Back in the studio, the live footage was superimposed above Creston Howard’s shoulder. Creston looked stiff and appropriately serious, though he couldn’t resist a toothpaste-commercial smile as he led them into the break.

No one should ever have to see their own house on the news. Makani wanted to crawl into her bed and hibernate for the rest of autumn. But then it struck her that she might not even be able to go home. Her house was a crime scene.

“The suspect is eighteen-year-old David Thurston Ware,” Creston said when the news returned, and goose bumps prickled her skin.

Thurston.

Now he had a middle name, too. It didn’t seem right that a murderer should be allowed to have anything in common with his victims. Makani supposed it was for the sake of the world’s nonhomicidal David Wares, those few people unfortunate enough to share his namesake. It was like being a Katrina after 2005; it only brought one thing to mind. But at least no one could mistake a woman for a hurricane. Hopefully, the release of his middle name narrowed the inevitable misunderstandings of which David Ware.

Makani’s name wasn’t being reported, most likely because she was a minor. And a survivor. But Ollie wasn’t named, either. Creston kept referring to him as a male friend of the victim. The police must be protecting him.

The news cut to a senior photo, and David’s image leached through the screen like an odious stench. His smile was dopey and innocent, and his hair was brushed to one side as if he were a little boy. He had a faint mustache. There was nothing intimidating about his appearance, but Makani’s stomach filled with caustic acid.

“The suspect was last seen wearing jeans and a camouflage hoodie,” Creston said. “He’s considered armed and highly dangerous. If you see him, do not approach him. . . .”

More footage of her house. More interviews with neighbors.

The man whose nose had been lopped off crossed his flannel-shirted arms. “Osborne, all of us, we’re scared for our lives.”

Makani wanted to change the channel, but fear held her hostage.

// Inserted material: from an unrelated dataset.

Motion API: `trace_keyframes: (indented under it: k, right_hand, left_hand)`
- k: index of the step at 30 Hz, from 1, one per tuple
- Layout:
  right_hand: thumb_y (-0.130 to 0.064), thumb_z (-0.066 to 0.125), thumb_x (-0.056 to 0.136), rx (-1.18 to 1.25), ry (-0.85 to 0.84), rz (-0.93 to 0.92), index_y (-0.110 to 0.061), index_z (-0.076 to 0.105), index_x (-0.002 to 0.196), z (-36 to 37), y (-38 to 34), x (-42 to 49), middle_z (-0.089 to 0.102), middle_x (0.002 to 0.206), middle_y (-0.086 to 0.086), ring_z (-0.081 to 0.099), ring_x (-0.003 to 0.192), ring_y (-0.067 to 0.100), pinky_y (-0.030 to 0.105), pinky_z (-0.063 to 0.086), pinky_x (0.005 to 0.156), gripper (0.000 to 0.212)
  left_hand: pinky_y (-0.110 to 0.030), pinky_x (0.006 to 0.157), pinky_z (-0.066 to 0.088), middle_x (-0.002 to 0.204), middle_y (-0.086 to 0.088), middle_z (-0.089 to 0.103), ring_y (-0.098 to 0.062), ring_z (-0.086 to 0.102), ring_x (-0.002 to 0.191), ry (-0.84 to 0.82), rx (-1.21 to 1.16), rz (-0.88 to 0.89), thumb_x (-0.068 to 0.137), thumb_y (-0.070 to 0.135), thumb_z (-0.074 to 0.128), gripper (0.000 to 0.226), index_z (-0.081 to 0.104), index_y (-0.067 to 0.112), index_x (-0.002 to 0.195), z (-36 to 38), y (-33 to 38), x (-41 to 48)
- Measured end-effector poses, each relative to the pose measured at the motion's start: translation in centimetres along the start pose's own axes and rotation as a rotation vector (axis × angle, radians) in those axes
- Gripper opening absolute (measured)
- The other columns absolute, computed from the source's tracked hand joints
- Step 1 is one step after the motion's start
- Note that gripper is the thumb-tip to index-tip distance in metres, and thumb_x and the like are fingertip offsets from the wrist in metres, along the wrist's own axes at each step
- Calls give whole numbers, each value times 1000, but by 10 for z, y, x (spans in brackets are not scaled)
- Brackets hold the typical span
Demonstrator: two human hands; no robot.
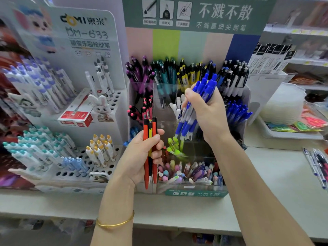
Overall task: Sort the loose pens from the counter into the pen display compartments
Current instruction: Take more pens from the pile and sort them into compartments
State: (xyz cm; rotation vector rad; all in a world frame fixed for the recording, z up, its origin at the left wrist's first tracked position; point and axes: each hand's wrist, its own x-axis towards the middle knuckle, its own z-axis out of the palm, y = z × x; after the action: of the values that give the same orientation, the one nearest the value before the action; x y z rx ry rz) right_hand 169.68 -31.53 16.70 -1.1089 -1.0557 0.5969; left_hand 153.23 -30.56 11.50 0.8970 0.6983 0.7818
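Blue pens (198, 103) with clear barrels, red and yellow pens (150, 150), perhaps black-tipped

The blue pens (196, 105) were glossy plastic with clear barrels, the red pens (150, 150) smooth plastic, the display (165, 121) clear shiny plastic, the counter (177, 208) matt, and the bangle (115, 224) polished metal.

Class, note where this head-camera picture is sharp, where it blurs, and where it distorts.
Head view: the blue pens in the right hand are sharp; goods at the far left edge blur; the white display card leans from wide-angle stretch; light is even.
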Motion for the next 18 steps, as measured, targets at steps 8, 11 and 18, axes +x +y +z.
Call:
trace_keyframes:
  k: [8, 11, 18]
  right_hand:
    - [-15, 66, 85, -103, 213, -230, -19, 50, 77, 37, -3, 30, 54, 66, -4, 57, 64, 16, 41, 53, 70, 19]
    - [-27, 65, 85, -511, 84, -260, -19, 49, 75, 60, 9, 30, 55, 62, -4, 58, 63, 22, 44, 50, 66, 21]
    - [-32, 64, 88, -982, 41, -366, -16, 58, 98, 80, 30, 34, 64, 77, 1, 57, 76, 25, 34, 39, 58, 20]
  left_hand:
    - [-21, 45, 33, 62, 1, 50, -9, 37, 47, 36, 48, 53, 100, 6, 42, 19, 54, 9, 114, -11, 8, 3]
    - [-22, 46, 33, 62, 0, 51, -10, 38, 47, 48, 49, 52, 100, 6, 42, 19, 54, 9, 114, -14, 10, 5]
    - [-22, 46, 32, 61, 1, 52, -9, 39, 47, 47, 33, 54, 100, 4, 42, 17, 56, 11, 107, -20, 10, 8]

“It’s like searching for a needle in the cornstalks,” Creston said, and she loathed his inane glibness more than ever. But his coanchor nodded. Dianne’s makeup was so unnatural and extreme that it looked airbrushed by a T-shirt vendor on a beach. “And a reminder that all Sloane County schools have been closed for the rest of the week. . . .”

Did she only report on school closings?

“Good news,” a voice said beside her.

Makani startled at the jarring declaration. The coppery-haired nurse hugged her clipboard and said, “Your grandmother’s out of surgery.”